I was also thinking about this option of not adding the backup functionality by trying to solve the problem in the data layer. We can discuss further.

architecture/2025-03-upgrade-design-doc.md

nicolejms · 2025-04-07T22:17:16Z

architecture/2025-03-upgrade-design-doc.md

+
+1. If custom configuration parameters are invalid (or should it be ignored?)
+
+#### Scenario 3: Handling upgrade failure and recovery


How do we handle rollback after a schema change?

Depending on how we handle the schema changes, we are going to do a rollback. For example, some db migration tools require two files: up.sql and down.sql. We will call down.sql to do the rollback.

There's a distinct difference between a rollback and down migration. Rollback is automatic when the database change fails, down migration is something a user does to undo a database change.

This should be easy to do, for etcd:
https://etcd.io/docs/v3.5/op-guide/recovery/

We just need to take a snapshot and perhaps label it the old version.

Postgres would be similar. We should document them here as this is distinctly different from a rollback migration. There's some considerations as it will reflect the app graph at the time of the last deployment so we may want to document that a deployment after rollback is required.
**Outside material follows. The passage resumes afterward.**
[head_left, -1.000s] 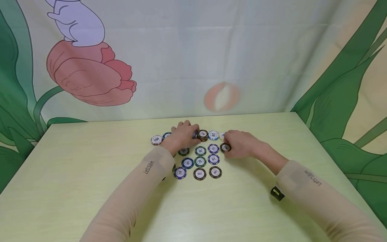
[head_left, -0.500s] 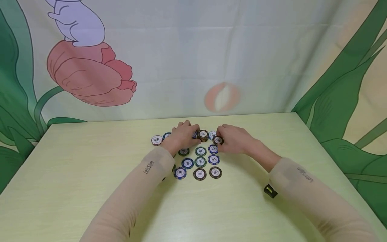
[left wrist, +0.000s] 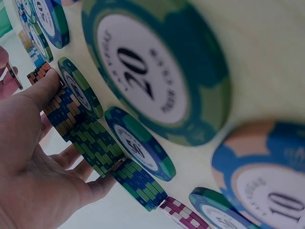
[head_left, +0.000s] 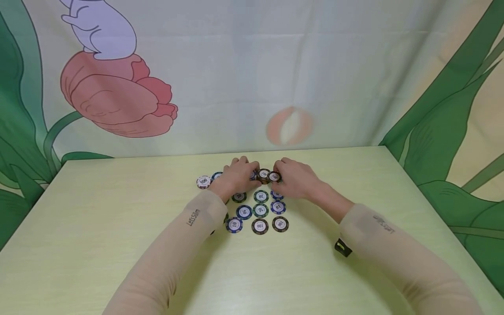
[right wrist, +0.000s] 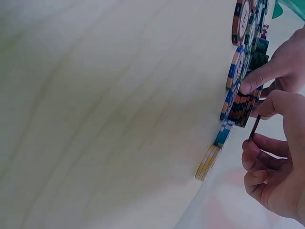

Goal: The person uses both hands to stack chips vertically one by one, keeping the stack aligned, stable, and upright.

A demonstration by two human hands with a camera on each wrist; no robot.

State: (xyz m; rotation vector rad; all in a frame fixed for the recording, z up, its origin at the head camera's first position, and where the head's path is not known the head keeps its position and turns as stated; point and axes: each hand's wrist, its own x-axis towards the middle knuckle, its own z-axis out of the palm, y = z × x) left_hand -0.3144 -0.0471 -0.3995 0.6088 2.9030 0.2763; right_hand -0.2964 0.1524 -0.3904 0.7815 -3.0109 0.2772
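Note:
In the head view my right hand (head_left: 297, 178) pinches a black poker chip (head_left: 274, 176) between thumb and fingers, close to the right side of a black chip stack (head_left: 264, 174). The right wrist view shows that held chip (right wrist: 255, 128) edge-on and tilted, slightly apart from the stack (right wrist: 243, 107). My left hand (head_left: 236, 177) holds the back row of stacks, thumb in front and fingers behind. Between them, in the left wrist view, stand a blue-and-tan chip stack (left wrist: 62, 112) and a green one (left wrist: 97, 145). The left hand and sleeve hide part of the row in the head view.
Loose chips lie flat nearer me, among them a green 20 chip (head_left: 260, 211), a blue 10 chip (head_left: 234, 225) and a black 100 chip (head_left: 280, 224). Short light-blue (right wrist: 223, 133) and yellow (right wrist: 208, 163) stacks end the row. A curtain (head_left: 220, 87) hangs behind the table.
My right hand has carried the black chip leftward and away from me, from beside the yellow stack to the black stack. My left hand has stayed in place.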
willdavsmith · 2025-04-07T22:17:39Z

architecture/2025-03-upgrade-design-doc.md

+- **Version skipping limits**: Should we enforce incremental upgrades for certain major version jumps, or always allow direct version skipping?
+- **Upgrade notifications**: How should we notify users clearly about the CLI version mismatch after upgrading the control plane?
+- **Resource constraints**: How do we handle scenarios where the cluster lacks sufficient resources to perform a rolling upgrade?
+


One thing that I'm not seeing mentioned is how we handle breaking changes. we're still in 0.x versions, and sometimes breaking changes might happen in the resource specs or in other places

There's two kinds of breaking changes, and we can choose not to introduce destructive breaking changes. Changing a column/field from a string to an integer backed enum is a destructive change. Using a new column/field and deprecating use of the old one is non destructive but "breaking" in that reverting a version of the running control plan will not look at the correct info.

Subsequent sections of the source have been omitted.